Most injuries in the home happen in the bathroom. Would we be safer in an outhouse?

Why are bad commercials the most memorable?

When did we start pulling pork apart?

Nature notes

This is an edited version of what I received from Robert Keiper of Fountain City, WI. “Mr. Batt, I’ve been a reader of the Loafers’ Club minutes for several years and finally I can report something worthy of Nature Notes. On June 25th, members of the Fountain City Boat Club found a roadkill yellow-billed cuckoo. We have never seen this bird in our area here in our town located along the Mississippi River.” The day I received this fine missive from Robert, a yellow-billed cuckoo (rain crow or storm crow) made repeated cooing sounds in my yard and Bobbi Forster of Hollandale sent me a recording of the same thing in her yard. Cuckoos are heard more often than seen and are widespread throughout Minnesota, except in the northeast. Local populations vary depending on food availability. Breeding activity in Wisconsin is concentrated primarily in the southern half of the state. It’s less widespread in Wisconsin than the black-billed cuckoo, which is a resident throughout Minnesota, but the Minnesota Breeding Bird Atlas found the highest densities in northwestern, west-central and scattered areas along the Mississippi River floodplain of southeastern Minnesota.

A deer’s coat provides thermoregulation and camouflage.
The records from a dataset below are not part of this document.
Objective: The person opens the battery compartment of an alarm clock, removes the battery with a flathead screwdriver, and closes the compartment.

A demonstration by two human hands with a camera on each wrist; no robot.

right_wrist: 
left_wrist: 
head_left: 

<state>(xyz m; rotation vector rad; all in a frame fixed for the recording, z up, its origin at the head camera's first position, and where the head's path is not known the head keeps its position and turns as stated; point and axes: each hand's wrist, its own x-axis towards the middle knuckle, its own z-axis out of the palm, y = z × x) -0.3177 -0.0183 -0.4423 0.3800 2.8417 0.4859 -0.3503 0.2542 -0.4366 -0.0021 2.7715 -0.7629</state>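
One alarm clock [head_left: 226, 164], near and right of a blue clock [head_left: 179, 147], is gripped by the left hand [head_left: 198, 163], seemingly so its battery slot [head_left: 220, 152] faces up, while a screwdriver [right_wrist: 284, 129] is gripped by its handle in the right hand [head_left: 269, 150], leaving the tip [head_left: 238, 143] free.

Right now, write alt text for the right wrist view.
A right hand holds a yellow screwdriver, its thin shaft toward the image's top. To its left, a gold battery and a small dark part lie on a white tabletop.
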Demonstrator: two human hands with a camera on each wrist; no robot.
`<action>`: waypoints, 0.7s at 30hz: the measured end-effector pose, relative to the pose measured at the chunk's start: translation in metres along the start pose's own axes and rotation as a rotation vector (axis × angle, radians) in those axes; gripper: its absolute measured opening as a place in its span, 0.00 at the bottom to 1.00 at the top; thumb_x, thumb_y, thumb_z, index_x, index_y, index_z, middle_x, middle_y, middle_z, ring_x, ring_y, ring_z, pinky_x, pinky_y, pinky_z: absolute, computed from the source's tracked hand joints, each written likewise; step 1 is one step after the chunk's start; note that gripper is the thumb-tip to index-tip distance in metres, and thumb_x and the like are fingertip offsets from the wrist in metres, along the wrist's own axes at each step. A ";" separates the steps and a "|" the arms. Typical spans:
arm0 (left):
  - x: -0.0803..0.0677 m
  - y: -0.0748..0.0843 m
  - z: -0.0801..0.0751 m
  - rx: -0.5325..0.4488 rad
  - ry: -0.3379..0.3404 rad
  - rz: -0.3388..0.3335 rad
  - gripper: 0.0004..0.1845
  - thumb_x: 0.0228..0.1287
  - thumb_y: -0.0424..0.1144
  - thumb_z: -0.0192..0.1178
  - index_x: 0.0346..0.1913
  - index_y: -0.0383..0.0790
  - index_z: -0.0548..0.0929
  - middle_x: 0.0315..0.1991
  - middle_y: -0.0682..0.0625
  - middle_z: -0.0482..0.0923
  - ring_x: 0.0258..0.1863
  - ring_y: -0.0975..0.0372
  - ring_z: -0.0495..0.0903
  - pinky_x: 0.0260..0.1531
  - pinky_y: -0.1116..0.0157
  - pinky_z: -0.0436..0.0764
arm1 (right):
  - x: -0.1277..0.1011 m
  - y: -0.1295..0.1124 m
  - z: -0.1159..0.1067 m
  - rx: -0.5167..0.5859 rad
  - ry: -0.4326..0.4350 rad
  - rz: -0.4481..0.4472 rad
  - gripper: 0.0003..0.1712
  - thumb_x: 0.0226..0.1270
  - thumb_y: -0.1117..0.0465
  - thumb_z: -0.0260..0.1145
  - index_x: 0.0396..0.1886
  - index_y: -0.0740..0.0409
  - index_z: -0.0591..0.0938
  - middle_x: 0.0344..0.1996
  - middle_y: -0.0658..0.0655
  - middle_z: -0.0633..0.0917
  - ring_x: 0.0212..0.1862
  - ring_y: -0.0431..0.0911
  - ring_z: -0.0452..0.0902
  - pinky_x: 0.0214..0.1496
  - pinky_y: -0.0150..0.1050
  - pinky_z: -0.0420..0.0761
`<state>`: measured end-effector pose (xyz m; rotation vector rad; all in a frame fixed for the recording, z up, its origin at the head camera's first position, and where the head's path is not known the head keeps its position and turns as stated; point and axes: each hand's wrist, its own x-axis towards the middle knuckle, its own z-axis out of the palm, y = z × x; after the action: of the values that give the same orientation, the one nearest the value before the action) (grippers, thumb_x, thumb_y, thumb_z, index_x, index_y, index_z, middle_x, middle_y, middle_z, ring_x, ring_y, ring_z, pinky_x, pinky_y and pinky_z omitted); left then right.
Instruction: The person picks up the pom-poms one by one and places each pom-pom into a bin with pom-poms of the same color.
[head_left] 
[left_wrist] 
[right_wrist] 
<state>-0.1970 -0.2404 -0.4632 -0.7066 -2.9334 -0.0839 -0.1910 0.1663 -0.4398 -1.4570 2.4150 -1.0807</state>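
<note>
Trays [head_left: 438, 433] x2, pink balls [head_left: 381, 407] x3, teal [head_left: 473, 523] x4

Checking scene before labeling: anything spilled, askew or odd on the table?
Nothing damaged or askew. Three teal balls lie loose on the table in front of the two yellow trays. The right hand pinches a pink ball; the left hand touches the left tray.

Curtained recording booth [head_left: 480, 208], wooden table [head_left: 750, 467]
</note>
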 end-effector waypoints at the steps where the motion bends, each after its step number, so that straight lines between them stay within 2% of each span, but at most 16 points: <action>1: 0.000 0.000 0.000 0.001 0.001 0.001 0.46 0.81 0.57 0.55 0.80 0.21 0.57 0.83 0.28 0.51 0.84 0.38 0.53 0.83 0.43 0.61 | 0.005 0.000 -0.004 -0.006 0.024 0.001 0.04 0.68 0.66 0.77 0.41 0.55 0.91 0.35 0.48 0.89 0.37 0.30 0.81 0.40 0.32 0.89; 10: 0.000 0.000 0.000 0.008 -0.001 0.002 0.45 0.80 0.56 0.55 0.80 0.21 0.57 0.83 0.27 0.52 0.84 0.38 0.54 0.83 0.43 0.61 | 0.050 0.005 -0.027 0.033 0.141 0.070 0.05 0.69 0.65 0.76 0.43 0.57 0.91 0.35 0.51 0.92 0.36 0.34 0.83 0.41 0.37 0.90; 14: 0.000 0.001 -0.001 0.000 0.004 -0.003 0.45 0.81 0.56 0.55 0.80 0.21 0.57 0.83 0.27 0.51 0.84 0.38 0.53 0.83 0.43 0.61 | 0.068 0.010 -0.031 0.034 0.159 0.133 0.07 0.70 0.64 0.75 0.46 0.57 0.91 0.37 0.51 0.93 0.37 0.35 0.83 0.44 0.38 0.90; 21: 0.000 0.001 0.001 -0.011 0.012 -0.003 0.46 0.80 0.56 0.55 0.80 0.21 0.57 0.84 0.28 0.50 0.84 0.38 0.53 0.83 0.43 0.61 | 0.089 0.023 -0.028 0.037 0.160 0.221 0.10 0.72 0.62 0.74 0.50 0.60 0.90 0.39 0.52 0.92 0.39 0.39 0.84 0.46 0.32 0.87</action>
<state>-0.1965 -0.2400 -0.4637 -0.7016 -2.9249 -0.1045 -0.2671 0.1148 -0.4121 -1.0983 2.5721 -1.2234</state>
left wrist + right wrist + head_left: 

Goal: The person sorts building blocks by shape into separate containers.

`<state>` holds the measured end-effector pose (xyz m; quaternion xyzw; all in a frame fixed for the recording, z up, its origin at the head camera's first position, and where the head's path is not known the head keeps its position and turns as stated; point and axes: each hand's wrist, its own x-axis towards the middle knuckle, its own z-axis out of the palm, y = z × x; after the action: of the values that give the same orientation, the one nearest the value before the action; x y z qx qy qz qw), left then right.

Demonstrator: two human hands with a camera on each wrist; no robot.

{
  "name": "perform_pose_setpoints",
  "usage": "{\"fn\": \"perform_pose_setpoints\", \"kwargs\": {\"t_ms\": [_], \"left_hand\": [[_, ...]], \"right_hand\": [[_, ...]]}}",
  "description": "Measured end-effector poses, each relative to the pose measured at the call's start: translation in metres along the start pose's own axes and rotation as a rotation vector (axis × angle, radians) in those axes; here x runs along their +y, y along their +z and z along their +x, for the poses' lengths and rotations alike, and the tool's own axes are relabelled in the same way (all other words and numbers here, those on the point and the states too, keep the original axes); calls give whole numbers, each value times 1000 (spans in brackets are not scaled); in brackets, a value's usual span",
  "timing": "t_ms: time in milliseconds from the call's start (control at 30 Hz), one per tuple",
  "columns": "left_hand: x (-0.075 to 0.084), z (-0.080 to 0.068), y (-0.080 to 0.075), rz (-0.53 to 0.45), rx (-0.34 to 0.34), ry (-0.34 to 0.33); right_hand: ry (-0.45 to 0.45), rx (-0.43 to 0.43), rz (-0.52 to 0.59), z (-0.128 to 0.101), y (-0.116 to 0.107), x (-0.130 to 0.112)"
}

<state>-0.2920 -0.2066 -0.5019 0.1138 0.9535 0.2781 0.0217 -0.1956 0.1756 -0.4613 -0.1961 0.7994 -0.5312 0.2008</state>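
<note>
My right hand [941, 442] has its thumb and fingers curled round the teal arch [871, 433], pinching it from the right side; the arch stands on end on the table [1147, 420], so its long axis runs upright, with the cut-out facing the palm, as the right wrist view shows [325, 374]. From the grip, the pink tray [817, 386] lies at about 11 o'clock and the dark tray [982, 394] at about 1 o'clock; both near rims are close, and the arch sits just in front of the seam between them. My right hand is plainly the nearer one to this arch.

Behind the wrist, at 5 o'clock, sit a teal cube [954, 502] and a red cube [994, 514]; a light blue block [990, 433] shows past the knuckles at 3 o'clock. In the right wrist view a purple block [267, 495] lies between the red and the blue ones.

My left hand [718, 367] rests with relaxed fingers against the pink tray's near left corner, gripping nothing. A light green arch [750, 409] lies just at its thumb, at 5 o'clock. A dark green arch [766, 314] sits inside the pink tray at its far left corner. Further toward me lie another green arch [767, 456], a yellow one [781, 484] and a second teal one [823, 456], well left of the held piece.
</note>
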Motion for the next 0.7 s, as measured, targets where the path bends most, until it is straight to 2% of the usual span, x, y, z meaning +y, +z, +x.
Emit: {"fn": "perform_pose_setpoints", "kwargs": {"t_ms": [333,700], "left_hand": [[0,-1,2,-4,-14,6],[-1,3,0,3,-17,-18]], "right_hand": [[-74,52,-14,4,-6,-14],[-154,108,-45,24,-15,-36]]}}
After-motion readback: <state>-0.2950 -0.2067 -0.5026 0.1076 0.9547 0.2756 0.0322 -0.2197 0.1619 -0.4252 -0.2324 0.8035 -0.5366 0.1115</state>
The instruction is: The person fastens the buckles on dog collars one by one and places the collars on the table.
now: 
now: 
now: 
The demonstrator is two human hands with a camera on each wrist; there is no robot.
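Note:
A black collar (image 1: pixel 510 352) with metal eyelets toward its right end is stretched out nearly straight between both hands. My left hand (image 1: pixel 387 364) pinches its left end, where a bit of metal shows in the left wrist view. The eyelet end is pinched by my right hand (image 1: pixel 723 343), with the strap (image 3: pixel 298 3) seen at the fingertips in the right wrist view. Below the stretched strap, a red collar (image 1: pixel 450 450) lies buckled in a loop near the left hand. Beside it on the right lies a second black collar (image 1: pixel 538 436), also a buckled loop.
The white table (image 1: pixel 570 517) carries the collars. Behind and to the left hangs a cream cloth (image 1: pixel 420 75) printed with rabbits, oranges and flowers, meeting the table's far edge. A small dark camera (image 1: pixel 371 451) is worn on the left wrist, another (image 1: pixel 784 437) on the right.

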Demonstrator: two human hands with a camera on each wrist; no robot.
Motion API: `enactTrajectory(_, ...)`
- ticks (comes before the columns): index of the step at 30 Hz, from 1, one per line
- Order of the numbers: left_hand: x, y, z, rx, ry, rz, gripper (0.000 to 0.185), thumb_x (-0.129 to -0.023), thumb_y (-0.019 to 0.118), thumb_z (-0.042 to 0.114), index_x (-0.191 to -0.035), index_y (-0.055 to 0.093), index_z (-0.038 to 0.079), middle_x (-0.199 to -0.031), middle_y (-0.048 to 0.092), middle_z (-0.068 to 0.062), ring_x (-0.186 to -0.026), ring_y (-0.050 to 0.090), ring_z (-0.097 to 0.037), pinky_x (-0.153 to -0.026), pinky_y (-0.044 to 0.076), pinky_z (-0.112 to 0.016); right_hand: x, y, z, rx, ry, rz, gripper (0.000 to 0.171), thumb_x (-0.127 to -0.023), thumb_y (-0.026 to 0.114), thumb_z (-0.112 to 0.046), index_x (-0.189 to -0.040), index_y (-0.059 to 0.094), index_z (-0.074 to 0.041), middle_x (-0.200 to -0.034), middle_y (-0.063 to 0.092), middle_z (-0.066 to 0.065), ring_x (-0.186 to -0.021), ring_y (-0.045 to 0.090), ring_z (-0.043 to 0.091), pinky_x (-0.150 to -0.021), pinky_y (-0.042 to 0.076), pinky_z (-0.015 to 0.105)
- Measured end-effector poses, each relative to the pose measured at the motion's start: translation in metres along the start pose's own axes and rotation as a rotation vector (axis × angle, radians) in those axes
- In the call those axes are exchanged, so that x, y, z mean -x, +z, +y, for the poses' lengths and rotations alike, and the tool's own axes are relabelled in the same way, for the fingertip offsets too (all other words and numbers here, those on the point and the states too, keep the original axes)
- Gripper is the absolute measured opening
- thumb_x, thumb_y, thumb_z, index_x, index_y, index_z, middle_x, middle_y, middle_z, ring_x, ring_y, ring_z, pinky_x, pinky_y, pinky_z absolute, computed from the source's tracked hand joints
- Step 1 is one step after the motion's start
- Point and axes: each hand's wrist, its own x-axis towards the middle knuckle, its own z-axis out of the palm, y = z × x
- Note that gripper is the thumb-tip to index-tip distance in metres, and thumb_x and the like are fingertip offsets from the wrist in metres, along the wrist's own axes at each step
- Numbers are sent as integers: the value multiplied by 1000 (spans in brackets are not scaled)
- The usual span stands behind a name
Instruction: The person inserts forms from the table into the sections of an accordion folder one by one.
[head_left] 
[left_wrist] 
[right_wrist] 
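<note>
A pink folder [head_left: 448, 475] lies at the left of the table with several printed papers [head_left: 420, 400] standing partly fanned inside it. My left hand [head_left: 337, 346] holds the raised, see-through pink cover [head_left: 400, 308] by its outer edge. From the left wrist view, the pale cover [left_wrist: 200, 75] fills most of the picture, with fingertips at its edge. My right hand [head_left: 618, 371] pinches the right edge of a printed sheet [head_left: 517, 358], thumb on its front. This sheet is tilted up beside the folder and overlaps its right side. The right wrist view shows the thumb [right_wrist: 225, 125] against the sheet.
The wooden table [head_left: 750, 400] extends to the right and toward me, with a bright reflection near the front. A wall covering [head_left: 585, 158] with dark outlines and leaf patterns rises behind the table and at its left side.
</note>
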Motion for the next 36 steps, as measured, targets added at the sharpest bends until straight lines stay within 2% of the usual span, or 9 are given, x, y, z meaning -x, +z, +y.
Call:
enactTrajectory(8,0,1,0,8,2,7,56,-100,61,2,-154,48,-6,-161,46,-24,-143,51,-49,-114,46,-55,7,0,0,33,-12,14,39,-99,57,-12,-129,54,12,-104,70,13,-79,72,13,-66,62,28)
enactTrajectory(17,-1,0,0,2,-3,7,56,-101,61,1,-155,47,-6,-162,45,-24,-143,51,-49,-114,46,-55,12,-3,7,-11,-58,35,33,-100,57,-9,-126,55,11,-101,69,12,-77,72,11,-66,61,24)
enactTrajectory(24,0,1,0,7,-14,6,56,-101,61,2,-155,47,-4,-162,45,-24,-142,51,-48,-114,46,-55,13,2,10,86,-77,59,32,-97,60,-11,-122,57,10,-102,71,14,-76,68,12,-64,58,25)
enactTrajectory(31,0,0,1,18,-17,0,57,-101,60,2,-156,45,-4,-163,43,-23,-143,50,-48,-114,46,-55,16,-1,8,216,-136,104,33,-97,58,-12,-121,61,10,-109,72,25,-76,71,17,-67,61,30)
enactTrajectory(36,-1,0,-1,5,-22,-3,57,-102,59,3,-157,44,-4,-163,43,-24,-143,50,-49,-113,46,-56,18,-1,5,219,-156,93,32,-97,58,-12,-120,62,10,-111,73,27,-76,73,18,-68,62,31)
Summer coats are reddish and thin, allowing deer to cope with heat stress. Hormonal changes turn that coat into a two-layered, faded gray or brown winter coat with hollow and stiff, outer guard hairs. The inner layer is soft and dense, equipping the animal with insulation. Coat color tends to be darker in forested areas and lighter in agricultural lands.

Walter Lantz, Woody the Woodpecker’s creator, said Woody was inspired by an acorn woodpecker, even though Woody looks to be modeled after a pileated woodpecker. Pileated means capped, referring to the crest of the woodpecker.

“If ant hills are high in July, the coming winter will be hard.” – Proverb

Meeting adjourned

If you can count your blessings, you are blessed. Be kind.